▸ TASK ITEM
Within the records that follow, restate exactly the lines from the line with "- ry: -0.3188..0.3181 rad" down to the line with "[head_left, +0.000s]", including both. Omit the pictures.

#### SUPPLIED ENTRIES ####

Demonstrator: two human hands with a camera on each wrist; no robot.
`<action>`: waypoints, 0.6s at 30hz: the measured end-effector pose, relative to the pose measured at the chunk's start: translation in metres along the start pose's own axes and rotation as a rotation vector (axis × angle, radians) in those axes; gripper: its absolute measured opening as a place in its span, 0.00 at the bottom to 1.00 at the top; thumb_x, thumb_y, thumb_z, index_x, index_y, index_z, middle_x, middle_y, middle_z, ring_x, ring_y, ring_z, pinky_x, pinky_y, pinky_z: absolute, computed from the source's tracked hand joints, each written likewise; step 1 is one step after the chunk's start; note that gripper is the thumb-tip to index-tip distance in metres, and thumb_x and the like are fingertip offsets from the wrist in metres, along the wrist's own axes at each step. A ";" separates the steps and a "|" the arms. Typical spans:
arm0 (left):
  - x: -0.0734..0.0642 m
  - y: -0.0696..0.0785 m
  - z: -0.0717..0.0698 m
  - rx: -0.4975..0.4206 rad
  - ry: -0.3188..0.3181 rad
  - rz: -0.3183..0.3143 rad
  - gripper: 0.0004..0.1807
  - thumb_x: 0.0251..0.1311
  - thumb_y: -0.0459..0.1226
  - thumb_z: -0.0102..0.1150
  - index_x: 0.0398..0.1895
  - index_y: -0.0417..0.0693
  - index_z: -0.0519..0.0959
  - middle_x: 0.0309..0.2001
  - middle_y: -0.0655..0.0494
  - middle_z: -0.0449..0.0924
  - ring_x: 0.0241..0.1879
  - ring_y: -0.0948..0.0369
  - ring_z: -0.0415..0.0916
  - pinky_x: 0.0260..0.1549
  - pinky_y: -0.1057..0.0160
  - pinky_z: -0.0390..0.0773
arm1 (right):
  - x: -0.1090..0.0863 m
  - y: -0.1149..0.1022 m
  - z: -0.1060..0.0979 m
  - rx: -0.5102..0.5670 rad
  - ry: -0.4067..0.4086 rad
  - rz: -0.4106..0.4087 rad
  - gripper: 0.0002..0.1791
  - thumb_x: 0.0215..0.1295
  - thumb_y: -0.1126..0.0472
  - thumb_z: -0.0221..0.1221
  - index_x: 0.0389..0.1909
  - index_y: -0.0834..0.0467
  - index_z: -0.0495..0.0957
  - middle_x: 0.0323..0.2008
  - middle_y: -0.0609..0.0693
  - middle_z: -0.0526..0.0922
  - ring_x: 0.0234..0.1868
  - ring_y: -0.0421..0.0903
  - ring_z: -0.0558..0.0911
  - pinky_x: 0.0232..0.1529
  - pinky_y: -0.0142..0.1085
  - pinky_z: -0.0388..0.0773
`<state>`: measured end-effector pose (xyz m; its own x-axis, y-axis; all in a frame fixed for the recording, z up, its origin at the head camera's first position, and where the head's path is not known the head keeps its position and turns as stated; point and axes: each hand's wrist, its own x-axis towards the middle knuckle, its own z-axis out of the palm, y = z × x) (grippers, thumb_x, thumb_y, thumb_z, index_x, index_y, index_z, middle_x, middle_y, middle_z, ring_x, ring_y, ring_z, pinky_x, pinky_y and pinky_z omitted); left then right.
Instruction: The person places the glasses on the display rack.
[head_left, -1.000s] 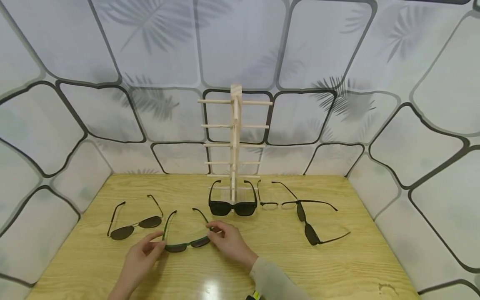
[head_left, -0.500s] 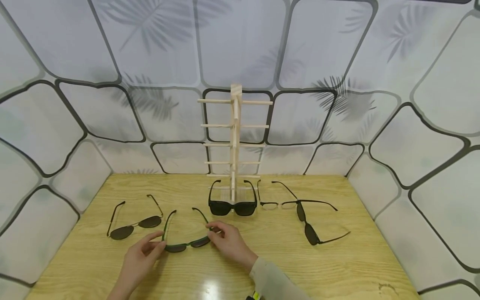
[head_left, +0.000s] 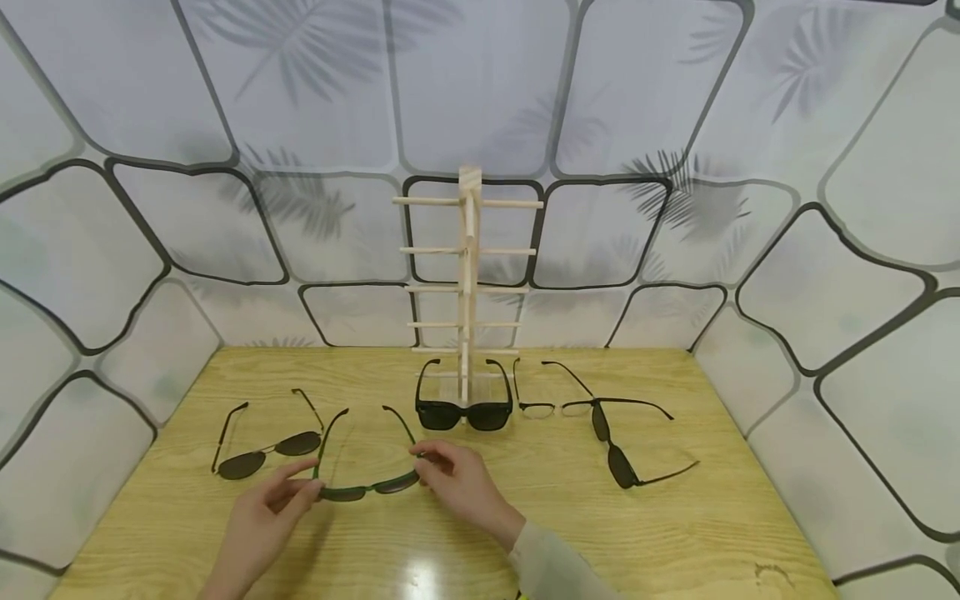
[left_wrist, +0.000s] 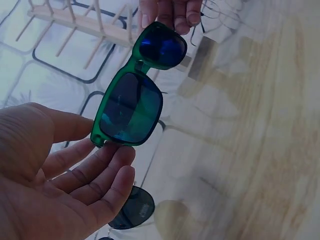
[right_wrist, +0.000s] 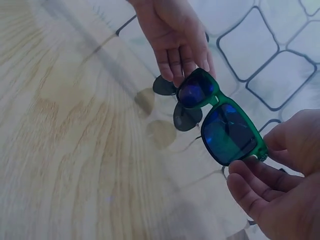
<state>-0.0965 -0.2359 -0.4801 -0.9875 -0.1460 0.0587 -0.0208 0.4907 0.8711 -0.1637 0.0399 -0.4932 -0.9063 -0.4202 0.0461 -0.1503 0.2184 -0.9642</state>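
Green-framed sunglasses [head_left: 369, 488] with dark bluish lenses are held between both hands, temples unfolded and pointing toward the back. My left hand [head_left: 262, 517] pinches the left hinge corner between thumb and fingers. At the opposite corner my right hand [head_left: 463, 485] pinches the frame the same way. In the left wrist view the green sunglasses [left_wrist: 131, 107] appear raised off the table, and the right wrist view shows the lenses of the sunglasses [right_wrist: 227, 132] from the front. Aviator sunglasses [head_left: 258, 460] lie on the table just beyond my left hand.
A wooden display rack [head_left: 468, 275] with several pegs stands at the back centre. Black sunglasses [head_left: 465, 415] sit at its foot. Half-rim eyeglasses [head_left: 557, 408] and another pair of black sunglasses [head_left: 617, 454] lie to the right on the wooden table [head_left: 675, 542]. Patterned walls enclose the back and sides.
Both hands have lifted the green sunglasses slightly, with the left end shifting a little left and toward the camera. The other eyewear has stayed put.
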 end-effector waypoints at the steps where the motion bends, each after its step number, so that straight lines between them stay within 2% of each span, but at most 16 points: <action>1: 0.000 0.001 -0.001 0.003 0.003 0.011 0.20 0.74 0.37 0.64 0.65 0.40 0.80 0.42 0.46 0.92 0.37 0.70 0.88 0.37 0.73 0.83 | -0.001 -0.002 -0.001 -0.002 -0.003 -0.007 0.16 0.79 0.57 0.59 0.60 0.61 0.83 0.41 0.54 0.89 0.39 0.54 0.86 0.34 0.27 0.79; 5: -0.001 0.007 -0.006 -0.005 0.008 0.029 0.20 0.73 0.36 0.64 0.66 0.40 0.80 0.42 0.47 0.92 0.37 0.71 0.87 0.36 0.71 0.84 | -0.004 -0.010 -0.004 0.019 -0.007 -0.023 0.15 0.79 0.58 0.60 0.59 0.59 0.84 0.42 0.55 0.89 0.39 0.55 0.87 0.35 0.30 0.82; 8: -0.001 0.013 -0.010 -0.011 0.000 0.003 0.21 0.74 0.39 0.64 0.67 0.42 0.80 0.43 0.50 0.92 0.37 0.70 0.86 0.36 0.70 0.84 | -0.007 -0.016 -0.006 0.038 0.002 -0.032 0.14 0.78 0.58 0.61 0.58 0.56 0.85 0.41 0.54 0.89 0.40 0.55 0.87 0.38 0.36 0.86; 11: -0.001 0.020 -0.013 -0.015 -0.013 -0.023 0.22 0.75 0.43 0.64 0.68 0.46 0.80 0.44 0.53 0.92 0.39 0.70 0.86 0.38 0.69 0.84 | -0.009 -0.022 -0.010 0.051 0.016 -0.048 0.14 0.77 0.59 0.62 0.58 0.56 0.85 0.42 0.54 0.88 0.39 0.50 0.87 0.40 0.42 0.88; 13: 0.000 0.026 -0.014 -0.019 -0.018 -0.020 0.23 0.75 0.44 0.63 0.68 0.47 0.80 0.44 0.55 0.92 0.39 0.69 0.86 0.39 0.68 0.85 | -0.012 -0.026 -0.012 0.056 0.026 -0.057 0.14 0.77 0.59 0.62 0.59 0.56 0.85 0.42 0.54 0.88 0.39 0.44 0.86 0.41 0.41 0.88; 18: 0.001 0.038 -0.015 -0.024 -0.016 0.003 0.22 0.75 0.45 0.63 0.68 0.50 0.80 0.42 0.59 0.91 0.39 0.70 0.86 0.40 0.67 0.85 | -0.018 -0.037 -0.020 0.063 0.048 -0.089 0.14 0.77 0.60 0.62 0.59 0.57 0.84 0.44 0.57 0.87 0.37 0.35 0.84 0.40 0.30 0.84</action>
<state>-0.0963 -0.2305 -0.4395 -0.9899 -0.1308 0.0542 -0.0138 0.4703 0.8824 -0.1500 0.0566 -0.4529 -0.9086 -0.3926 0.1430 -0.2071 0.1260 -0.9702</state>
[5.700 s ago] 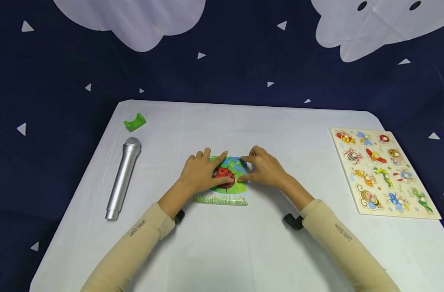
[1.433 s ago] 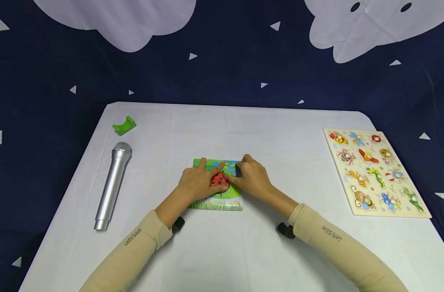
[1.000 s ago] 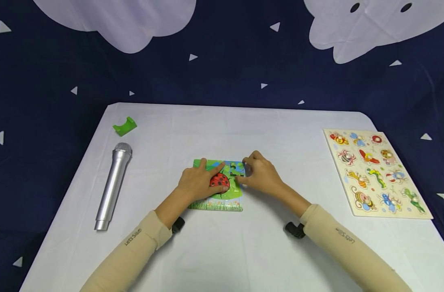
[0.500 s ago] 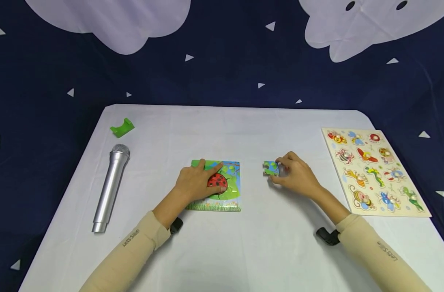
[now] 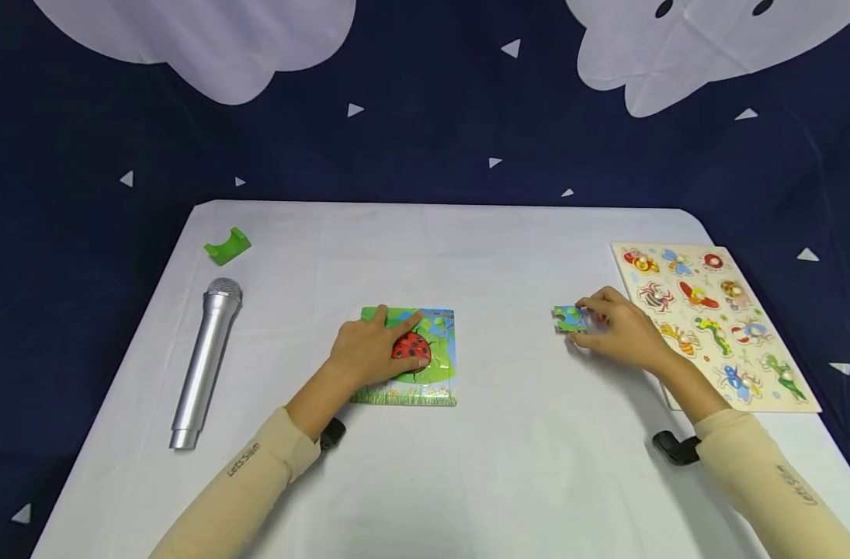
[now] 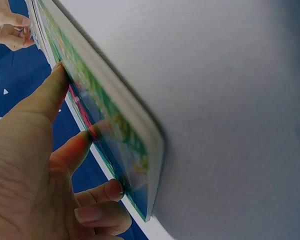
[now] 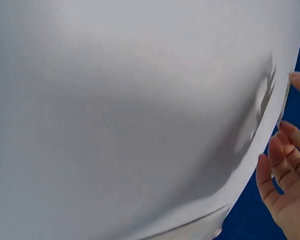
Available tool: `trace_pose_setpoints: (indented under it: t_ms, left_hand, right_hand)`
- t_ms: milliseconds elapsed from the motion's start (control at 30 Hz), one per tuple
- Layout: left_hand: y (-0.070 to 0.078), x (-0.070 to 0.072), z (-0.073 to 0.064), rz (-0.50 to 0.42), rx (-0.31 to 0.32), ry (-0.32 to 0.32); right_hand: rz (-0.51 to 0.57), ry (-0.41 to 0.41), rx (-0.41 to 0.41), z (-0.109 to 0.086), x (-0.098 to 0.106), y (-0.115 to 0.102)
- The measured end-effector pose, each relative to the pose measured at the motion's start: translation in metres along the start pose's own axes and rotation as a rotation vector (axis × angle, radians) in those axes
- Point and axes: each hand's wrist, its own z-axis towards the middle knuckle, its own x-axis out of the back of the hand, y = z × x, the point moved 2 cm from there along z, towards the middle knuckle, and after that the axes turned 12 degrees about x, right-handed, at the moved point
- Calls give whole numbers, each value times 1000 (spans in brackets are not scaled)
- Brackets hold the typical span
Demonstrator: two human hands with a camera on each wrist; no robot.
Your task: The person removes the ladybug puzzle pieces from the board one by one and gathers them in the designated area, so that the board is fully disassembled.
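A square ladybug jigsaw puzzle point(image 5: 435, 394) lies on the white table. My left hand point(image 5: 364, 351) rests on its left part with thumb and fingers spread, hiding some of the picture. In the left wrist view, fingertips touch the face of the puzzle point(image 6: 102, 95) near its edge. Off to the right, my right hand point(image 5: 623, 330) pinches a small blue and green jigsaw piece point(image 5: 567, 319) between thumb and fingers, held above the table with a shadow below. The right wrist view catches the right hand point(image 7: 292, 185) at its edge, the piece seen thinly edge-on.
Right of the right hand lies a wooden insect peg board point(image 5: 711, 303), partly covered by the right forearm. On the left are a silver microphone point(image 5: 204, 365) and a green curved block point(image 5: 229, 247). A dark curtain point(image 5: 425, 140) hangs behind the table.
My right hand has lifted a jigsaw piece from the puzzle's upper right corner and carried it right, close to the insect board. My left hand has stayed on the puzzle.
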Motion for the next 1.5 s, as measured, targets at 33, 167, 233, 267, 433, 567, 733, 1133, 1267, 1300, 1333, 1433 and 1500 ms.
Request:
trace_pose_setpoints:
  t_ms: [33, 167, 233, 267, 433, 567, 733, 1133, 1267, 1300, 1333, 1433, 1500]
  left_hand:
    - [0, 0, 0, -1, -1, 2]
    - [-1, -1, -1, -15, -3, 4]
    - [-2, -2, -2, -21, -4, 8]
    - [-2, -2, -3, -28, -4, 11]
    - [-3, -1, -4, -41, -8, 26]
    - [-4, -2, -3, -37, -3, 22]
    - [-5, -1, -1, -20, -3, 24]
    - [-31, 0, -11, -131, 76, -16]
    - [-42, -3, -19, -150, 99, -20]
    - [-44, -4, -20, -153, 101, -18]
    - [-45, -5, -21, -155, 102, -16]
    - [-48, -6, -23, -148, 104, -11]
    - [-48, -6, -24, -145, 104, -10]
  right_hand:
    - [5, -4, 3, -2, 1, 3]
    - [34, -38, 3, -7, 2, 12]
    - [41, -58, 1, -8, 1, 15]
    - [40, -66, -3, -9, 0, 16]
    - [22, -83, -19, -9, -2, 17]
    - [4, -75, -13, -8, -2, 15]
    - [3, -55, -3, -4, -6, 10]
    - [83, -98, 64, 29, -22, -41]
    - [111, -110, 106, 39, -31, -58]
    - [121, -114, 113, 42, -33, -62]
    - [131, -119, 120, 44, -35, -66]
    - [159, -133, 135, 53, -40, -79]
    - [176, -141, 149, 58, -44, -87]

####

▸ RESULT OF THIS TASK
  - ry: -0.3188..0.3181 rad
  - rz: -0.3183..0.3143 rad
  - gripper: 0.0004..0.1807
  - thumb_x: 0.0251..0.1311
  - thumb_y: -0.0459..0.1226
  - thumb_z: -0.0102..0.1150
  - index_x: 0.0398..0.1895
  - index_y: -0.0417..0.0693
  - index_z: -0.0519..0.0959
  - middle_x: 0.0309..0.2001
  - middle_y: -0.0655..0.0494
  - middle_z: -0.0449..0.0924
  - ring_x: 0.0241..0.1879
  - ring_y: -0.0948..0.0369
  - ring_z: -0.0415..0.0916
  - pinky_x: 0.0260..0.1549
  - pinky_y: -0.1057..0.0160
  - pinky_z: -0.0390..0.0773
arm1 (right):
  - x: -0.1090..0.0863 m
  - y: -0.1149..0.1022 m
  - z: -0.1060..0.0979 m
  - rx: -0.5102..0.5670 rad
  - ry: -0.4067..0.4086 rad
  - rz: -0.4106..0.4087 rad
  - gripper: 0.0002..0.1791
  - thumb_x: 0.0215..0.1295
  - thumb_y: -0.1126..0.0472
  - thumb_z: -0.0221..0.1221
  - index_x: 0.0389..0.1909
  - index_y: -0.0834..0.0467
  - index_z: -0.0495..0.0957
  - middle_x: 0.0323..0.2008
  - middle_y: -0.0609..0.0693
  - middle_z: -0.0526..0.0922
  - ring_x: 0.0234..0.1868
  - ring_y: -0.0421..0.0903
  - ring_z: -0.0558..0.0911
  - pinky_x: 0.0232..0.1529
  - pinky_y: -0.0142..0.1085
  - pinky_z: -0.0388..0.0773
`<state>`: measured end-effector pose (xyz m; its own x-axis, y-axis; all in a frame fixed for the recording, z up, its origin at the head camera's first position, and where the head's path is not known the head keeps its position and turns as stated; point and axes: each hand's wrist, its own x-axis towards the middle knuckle, its own z-axis out of the palm, y = z × x) (grippers, thumb_x, thumb_y, thumb_z, index_x, index_y, index_z, middle_x, middle_y, middle_z, ring_x, ring_y, ring_z, pinky_x, pinky_y and pinky_z omitted); left then right.
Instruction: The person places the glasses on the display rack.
[head_left, -1.000s] 
[head_left, -0.500s] 
[head_left, +0.000s] 

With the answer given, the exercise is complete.